Automatic annotation of large amounts of genomic DNA sequence clearly is and will continue to be a formidable challenge. This problem will be addressed properly only by developing very efficient computational tools for initial sequence annotation, treating the annotations as hypotheses, and testing and verifying them in the laboratory. Additionally, if the generated annotations are to be of maximum usefulness, results must be stored in an easily retrievable and queryable form in well-curated databases. The "If you sequence it, the community will annotate it" approach is unlikely to produce desired results, and new paradigms and possibly new organizational models will need to be implemented to present genomic sequence in its most useful form.
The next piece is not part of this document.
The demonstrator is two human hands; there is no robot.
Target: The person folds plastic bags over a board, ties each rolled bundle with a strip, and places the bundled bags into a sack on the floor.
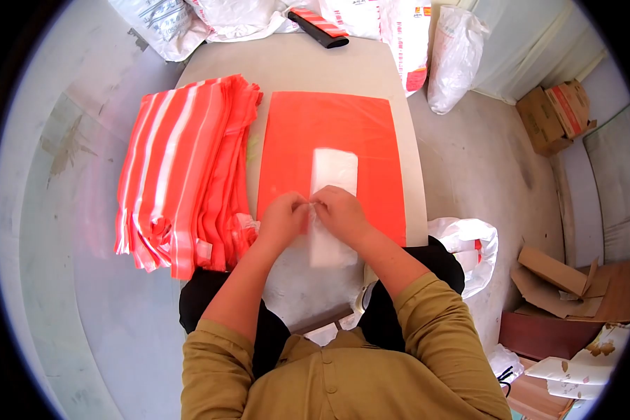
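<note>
A flat red sheet (332,126) lies on the pale table (357,63). Over its lower part is a folded white plastic piece (336,168), whose lower end reaches past the sheet's near edge and looks blurred. My left hand (283,217) and my right hand (337,210) meet at the left edge of this white piece, fingertips pinched together on its thin plastic. To the left of the sheet rests a thick stack of red-and-white striped bags (182,161), not touched by either hand.
A striped roll with a black side (318,29) lies at the table's far edge, near white sacks (458,59). Cardboard boxes (549,119) stand on the floor at right, and an open carton (574,287) lies nearer. A white bag (486,252) hangs beside my right knee.
</note>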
The Fifth International Conference on Intelligent Systems for Molecular Biology held June 21 25, 1997, in Porto Carras, Greece, ended with a workshop on Automatic Annotation of Genome Sequence Data. Eight workshop speakers addressed three basic questions:
What are the challenges in automatic annotation?
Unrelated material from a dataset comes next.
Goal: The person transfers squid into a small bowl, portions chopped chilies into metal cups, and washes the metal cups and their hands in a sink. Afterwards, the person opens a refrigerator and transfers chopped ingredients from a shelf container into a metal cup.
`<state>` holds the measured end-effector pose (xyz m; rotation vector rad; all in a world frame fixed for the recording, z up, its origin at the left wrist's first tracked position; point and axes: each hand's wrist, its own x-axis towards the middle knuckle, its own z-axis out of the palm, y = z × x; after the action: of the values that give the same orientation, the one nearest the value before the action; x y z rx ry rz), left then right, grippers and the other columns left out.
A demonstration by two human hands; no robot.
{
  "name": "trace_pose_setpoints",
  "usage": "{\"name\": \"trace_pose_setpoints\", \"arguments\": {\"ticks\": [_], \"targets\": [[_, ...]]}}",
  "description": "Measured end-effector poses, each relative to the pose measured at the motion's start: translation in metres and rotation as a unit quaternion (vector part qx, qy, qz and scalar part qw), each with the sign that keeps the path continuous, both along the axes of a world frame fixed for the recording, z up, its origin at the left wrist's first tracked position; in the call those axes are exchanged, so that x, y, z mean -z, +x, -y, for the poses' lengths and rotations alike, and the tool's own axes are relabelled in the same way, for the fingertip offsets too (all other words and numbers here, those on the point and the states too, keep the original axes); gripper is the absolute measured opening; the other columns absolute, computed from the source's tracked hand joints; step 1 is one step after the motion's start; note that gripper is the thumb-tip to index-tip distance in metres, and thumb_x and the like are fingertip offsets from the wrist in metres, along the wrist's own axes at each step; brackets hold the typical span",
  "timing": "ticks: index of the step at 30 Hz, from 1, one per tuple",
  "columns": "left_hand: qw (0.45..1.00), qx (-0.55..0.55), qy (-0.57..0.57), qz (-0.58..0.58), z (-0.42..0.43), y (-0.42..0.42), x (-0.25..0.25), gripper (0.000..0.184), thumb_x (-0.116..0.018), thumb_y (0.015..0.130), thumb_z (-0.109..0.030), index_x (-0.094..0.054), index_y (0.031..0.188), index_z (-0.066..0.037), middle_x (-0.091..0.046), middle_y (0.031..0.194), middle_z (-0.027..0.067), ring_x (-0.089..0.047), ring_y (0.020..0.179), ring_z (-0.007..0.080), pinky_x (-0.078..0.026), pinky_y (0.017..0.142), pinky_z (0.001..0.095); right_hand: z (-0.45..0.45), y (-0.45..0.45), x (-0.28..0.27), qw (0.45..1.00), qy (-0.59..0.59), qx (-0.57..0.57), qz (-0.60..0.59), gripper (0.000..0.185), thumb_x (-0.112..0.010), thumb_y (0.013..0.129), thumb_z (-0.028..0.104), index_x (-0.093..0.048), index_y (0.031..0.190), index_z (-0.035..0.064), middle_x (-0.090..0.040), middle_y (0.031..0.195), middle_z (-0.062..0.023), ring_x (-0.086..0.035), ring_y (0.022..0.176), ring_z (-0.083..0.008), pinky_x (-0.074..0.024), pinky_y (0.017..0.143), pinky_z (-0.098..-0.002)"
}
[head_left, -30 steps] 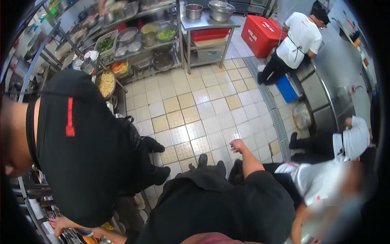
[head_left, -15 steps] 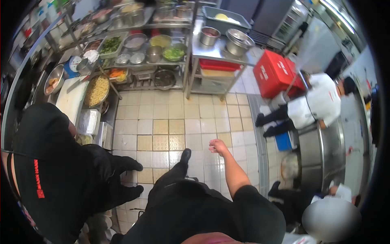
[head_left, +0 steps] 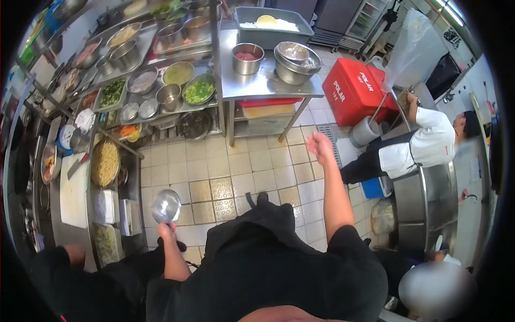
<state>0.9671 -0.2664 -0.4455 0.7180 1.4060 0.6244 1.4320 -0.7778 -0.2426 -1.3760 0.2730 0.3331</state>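
Gripping a metal bowl (head_left: 167,206) at its near edge, the left hand (head_left: 167,233) is seemingly bearing the weight alone, so tipping looks like the chief risk: a one-sided hold is giving the far rim little support. Whether the bowl is holding anything, I cannot tell. Knocking is another worry, since white boxes (head_left: 130,216) are standing just left of that hand, and a co-worker in black (head_left: 56,279) is crowding the space behind and left of it. A dark shoe (head_left: 179,246) is showing just below the same hand, so a stumble seems possible, more so if the shining floor tiles (head_left: 214,166) are wet.

The bowl is lying directly ahead of the left hand, touching its fingers, and well apart from the right hand (head_left: 320,147). That right hand is reaching forward with fingers loosely bent, seemingly empty; a metal table (head_left: 263,85) is standing beyond it to the left, a red cooler (head_left: 343,88) beyond it to the right.
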Motion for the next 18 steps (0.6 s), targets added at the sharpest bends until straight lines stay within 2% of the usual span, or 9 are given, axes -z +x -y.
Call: {"name": "trace_pose_setpoints", "arguments": {"ticks": [2,4,6,9,11,12,14,15,18], "targets": [[0.999,0.014,0.042,-0.010,-0.004,0.042,-0.020,0.011,-0.050,0.078,-0.007,-0.053,0.086,0.000,-0.054,0.073,0.0073,-0.052,0.049,0.0168,-0.050,0.044,0.0293,-0.019,0.073,-0.027,0.999,0.037,-0.004,0.035,0.019,-0.055,0.093,0.021,-0.051,0.105,0.0063,-0.059,0.092,-0.0064,-0.062,0.077,-0.0180,-0.0540,0.063,-0.0325],[0.996,0.016,0.084,0.007,0.020,0.078,-0.078,0.006,-0.049,0.080,-0.008,-0.052,0.083,-0.003,-0.052,0.073,0.0057,-0.052,0.056,0.0162,-0.050,0.049,0.0288,-0.037,0.153,-0.043,0.995,0.057,-0.005,0.082,0.025,-0.056,0.093,0.023,-0.050,0.109,0.0047,-0.059,0.092,-0.0073,-0.063,0.077,-0.0189,-0.0545,0.063,-0.0320],[0.996,-0.033,0.087,-0.008,0.036,0.081,-0.064,0.007,-0.050,0.079,-0.008,-0.052,0.083,-0.003,-0.054,0.073,0.0078,-0.052,0.051,0.0171,-0.050,0.045,0.0288,-0.054,0.224,-0.054,0.992,0.055,0.012,0.109,0.029,-0.058,0.092,0.024,-0.049,0.110,0.0024,-0.059,0.091,-0.0090,-0.063,0.073,-0.0201,-0.0550,0.061,-0.0316],[0.992,-0.086,0.066,-0.059,0.075,0.069,-0.055,0.005,-0.049,0.077,-0.006,-0.051,0.079,-0.001,-0.055,0.074,0.0101,-0.052,0.049,0.0179,-0.049,0.043,0.0298,-0.072,0.322,-0.050,0.995,0.004,0.016,0.101,0.033,-0.058,0.092,0.023,-0.049,0.112,-0.0013,-0.061,0.092,-0.0165,-0.064,0.073,-0.0216,-0.0562,0.058,-0.0321],[0.992,-0.080,0.047,-0.084,0.095,0.030,-0.020,0.004,-0.049,0.076,-0.004,-0.050,0.077,0.000,-0.055,0.075,0.0116,-0.051,0.049,0.0182,-0.048,0.042,0.0317,-0.079,0.373,-0.049,0.995,-0.047,0.024,0.088,0.035,-0.059,0.092,0.023,-0.048,0.112,-0.0035,-0.061,0.092,-0.0189,-0.065,0.069,-0.0220,-0.0563,0.052,-0.0309],[0.985,-0.123,0.062,-0.107,0.121,0.035,-0.034,0.004,-0.049,0.074,-0.002,-0.049,0.077,0.001,-0.055,0.076,0.0119,-0.051,0.050,0.0192,-0.046,0.042,0.0333,-0.086,0.392,-0.044,0.994,-0.072,0.026,0.079,0.037,-0.059,0.091,0.023,-0.048,0.112,-0.0047,-0.061,0.092,-0.0201,-0.066,0.066,-0.0221,-0.0564,0.049,-0.0303],[0.980,-0.191,0.027,-0.053,0.161,0.031,-0.048,0.012,-0.048,0.073,-0.001,-0.053,0.083,0.003,-0.056,0.077,0.0129,-0.054,0.053,0.0227,-0.048,0.045,0.0343,-0.093,0.399,-0.065,0.995,-0.093,-0.019,0.029,0.034,-0.060,0.089,0.017,-0.049,0.110,-0.0078,-0.062,0.087,-0.0200,-0.066,0.059,-0.0232,-0.0555,0.044,-0.0281],[0.972,-0.152,0.052,-0.170,0.179,0.026,-0.048,0.016,-0.048,0.072,-0.002,-0.053,0.086,0.004,-0.056,0.078,0.0138,-0.055,0.053,0.0232,-0.048,0.044,0.0351,-0.090,0.422,-0.050,0.989,-0.132,-0.063,0.004,0.026,-0.059,0.085,0.008,-0.050,0.104,-0.0085,-0.062,0.078,-0.0166,-0.065,0.053,-0.0238,-0.0544,0.042,-0.0273],[0.952,-0.156,0.017,-0.262,0.222,0.023,-0.049,0.019,-0.051,0.073,-0.004,-0.056,0.089,0.005,-0.058,0.078,0.0142,-0.056,0.054,0.0231,-0.048,0.045,0.0365,-0.101,0.418,-0.058,0.981,-0.175,0.041,0.071,0.017,-0.056,0.082,0.001,-0.049,0.095,-0.0060,-0.059,0.072,-0.0128,-0.064,0.050,-0.0234,-0.0535,0.040,-0.0268]]}}
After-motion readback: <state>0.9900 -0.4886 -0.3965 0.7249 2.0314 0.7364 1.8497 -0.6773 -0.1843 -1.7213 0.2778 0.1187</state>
What are the best technologies for doing this job?
What is the best division of labor between biology and computer science?
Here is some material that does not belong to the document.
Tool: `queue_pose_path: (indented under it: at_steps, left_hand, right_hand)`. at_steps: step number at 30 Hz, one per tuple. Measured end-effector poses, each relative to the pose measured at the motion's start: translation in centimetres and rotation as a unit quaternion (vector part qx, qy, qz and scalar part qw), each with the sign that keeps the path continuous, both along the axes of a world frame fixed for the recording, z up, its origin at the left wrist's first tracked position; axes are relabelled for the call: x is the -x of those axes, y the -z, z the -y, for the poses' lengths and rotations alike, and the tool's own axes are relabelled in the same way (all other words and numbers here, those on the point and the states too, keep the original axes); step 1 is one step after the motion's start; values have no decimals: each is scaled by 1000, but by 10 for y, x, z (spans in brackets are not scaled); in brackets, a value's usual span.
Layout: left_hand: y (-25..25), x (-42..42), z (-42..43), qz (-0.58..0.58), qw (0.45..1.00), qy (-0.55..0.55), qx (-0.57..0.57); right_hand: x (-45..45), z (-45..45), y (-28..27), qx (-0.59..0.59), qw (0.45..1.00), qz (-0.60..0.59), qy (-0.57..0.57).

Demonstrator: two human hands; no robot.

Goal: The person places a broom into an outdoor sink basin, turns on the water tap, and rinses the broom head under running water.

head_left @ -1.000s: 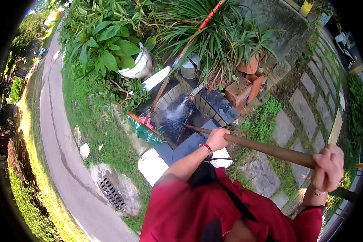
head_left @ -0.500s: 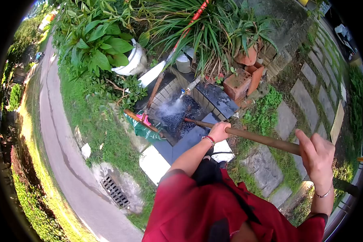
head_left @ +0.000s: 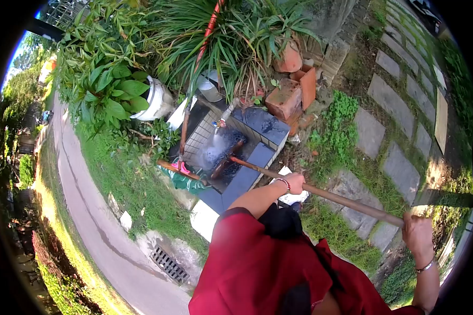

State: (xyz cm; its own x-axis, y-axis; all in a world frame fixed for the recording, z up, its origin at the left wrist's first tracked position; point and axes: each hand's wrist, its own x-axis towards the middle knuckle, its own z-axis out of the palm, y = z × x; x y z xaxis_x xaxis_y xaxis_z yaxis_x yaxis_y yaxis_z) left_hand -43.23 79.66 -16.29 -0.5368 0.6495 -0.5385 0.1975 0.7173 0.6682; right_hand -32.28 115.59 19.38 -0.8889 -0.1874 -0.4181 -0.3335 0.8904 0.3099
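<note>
My left hand (head_left: 295, 184), with a red bracelet at the wrist, is wrapped round the middle of a long wooden-handled tool (head_left: 347, 201). My right hand (head_left: 418, 231) grips the upper end of the same handle. The tool slants down into a tiled basin (head_left: 257, 156), where its brown crosswise head shows at the dark water. What kind of head it is, I cannot make out. Water sprays from a tap (head_left: 219, 124) into the basin beside the head. Against the basin's left side leans another wooden stick (head_left: 184, 128), near a pink item (head_left: 181, 167) and green striped cloth (head_left: 186, 182).
Terracotta blocks (head_left: 285, 100) stand at the basin's far right corner, and a white pot (head_left: 160, 100) and a grey bucket (head_left: 209, 88) behind it. A drain grate (head_left: 169, 264) lies beside the path (head_left: 89, 194). Stone slabs (head_left: 369, 131) are set in grass on the right.
The tool's brown head now shows at the water, where earlier only the shaft was visible. My right hand's fingers have closed round the handle end. The view has shifted, moving the basin leftward.
</note>
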Motion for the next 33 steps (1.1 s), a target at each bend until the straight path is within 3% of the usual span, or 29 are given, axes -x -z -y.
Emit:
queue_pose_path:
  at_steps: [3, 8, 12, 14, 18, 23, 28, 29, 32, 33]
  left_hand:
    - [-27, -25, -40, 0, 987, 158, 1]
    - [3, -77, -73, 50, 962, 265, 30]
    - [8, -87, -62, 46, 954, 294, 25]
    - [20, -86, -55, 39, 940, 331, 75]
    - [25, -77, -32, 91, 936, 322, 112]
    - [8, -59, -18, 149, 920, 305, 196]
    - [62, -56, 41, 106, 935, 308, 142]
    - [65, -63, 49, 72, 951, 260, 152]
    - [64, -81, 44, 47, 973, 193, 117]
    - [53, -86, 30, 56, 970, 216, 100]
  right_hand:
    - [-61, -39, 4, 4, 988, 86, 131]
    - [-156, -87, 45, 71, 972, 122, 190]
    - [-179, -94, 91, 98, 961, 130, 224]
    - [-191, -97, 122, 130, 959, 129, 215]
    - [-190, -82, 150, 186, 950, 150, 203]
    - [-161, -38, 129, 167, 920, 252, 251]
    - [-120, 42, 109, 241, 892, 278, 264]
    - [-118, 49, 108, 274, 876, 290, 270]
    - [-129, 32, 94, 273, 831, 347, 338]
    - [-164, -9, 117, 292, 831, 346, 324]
Introductory remarks by session chairman Chris Sander [European Molecular Biology Laboratory European Bioinformatics Institute (EBI)] made clear that no one yet has the experience to know the right way to proceed with automatic annotation. Richard Durbin (Sanger Cantre) stressed an often-repeated theme that proper annotation will require wet-laboratory work as well as computational annotation. He also stressed the need for curated databases. Michael Ashburner (EBI) discussed his experience in annotating Drosophila sequences and the need for hierarchial controlled vocabularies. He suggested the possibility of an annotation database that would be separate from but seamlessly linked to the sequence databases.
Three other speakers addressed general problems in genomic-sequence annotation: Antoine Danchin (Institut Pasteur) discussed Bacillus subtilis, Terry Gaasterland (Argonne National Laboratory) described annotating microbial genomes, and Chris Overton (University of Pennsylvania) shared experiences from a project to annotate genomic sequence from human chromosome 22. Four other speakers discussed annotation efforts and tools being developed in the bioinformatics industry. [Richard Mural, email@example.com]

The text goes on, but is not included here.